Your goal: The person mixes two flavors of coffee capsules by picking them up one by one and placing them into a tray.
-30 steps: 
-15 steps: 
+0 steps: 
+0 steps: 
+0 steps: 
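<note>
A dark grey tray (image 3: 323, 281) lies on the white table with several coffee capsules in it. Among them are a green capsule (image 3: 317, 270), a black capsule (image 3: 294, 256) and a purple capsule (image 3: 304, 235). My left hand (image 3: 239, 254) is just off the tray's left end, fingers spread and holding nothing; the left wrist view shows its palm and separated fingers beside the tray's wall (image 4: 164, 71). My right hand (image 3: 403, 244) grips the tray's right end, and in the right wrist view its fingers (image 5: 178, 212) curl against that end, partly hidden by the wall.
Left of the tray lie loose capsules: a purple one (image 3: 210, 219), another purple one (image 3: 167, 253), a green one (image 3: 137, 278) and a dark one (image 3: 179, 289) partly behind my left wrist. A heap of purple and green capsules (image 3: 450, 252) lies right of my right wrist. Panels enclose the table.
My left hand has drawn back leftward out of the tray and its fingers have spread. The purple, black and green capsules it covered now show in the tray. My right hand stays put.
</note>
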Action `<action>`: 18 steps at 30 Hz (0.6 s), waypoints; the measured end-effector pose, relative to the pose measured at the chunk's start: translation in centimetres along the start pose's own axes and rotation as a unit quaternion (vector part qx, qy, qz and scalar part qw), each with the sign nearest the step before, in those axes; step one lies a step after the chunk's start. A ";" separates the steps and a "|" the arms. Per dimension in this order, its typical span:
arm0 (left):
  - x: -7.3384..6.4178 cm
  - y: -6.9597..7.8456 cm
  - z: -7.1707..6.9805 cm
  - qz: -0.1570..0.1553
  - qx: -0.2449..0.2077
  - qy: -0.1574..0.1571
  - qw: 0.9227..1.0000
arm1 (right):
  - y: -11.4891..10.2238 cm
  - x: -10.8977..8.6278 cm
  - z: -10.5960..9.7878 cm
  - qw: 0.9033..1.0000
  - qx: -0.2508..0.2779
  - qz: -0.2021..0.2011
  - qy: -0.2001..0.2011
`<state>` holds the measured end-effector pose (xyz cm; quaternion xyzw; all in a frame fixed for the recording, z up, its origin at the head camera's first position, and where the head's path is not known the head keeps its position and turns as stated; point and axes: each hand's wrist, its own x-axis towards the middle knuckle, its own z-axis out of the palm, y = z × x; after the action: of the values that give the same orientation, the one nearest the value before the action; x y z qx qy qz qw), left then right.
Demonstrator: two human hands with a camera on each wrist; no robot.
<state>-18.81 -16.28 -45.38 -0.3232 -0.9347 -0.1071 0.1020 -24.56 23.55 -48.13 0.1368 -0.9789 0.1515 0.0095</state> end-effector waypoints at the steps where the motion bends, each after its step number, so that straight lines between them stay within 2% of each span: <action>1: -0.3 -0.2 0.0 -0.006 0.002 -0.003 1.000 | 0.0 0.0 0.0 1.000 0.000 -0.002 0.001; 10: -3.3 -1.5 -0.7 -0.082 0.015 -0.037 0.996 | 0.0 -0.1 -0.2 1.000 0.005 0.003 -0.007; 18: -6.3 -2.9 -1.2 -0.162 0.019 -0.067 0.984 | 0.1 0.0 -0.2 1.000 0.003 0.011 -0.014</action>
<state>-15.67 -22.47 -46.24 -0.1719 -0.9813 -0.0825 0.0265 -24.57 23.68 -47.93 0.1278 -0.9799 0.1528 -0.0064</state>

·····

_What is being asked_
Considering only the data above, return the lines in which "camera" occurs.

_Answer area_
`<state>` holds the measured end-effector pose (xyz cm; quaternion xyzw; all in a frame fixed for the recording, z up, its origin at the head camera's first position, and where the head's path is not known the head keeps its position and turns as stated; point and axes: each hand's wrist, its own x-axis towards the middle knuckle, its own z-axis out of the palm, y = z × x; after the action: of the values that give the same orientation, the one nearest the value before the action; x y z qx qy qz qw), left then right.
Demonstrator: two human hands with a camera on each wrist; no robot.

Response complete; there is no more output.